Most organizations maintain dozens or even hundreds of APIs. Maintaining consistency and avoiding redundancy quickly becomes a major issue. API governance helps organizations declare and adhere to guidelines for new and existing APIs. There are different approaches to encourage conformity in API design, including governance review and automated restrictions.
In this post, we’ll explore both of these patterns, as well as a lighter weight hybrid model.
Governance Review Requires Human Oversight
A traditional approach is governance review. This method centralizes interface design decisions with an architect or team of reviewers. The implementation is performed by individual teams, but goes through a review process. Typically the review teams will establish parameters to follow, but have the opportunity to be flexible. This approach may produce better outcomes (depending on your API goals), but can take more time.
A governance team often looks for consistency within an API, as well as compared to the other APIs your organization produces. This could include high level choices like protocols and data formats, but also might be more detailed, such as the naming of endpoints and fields. If the APIs do not follow established criteria, there is typically a revision cycle where the team can fix or justify the issues.
As one can imagine, this method has the potential of severe bottlenecks. It relies too heavily on human resources, which are often limited in the centralized review team. Each API may receive multiple rounds of revisions, further extending the backlog. While humans are good at nuance, they can miss more detailed issues. Or, they may simply decide not to fully enforce some conventions due to time constraints, especially if an API is largely compliant.

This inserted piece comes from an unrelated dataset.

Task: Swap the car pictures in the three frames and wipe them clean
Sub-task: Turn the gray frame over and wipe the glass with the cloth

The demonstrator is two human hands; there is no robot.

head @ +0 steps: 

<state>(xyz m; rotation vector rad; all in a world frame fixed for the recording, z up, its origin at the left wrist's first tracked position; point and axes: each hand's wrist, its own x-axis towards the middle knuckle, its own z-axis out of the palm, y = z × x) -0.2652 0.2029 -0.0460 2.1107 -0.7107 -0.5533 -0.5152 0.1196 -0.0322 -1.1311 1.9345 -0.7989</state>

Automated API Governance Can Be Too Rigid
One way to implement more streamlined API governance is to use tight restrictions to ensure conformity. This approach can bypass the need for a centralized team to review APIs. Instead, scripts and templates will catch issues programmatically. This machine-driven approach is scalable, but has the downside of necessarily removing nuance.
A governance team is not eliminated, even when the review is automated. Organizations require architects and other experts to identify the criteria and codify how you determine if an API conforms. API description formats, such as OpenAPI, play an important role to define exactly how an API works: what are the endpoints, data requirements, and status codes, for example. Many consistency elements can be implied or directly confirmed from the presence of certain fields, for example.
Automated validation can significantly speed up the review cycle. Implementation teams get immediate feedback on their APIs, perhaps even before commiting code. On the other hand, the rigidity requires teams to build against a spec that might not have considered their unique needs.
Hybrid Governance as a Middle Ground
As in many situations, a mix of approaches can provide the best solution. You can take the best of both governance approaches to find the right balance for your organization.
Consider these strengths:
– Humans can handle grey areas where machines cannot
– Machines will catch details that might escape the human eye
A hybrid approach might use strict requirements to ensure status code coverage, but leave endpoint naming for human review. Further, you can create guidelines and checklists that encourage good API decisions without creating a gauntlet everyone must pass. You can always adjust both machine-readable and human review parameters as you learn the right balance.
The approach fosters creativity, which is known to precede innovation. It also encourages collaboration across teams, rather than a hierarchy of approval. Even better, you can work faster and improve your API program.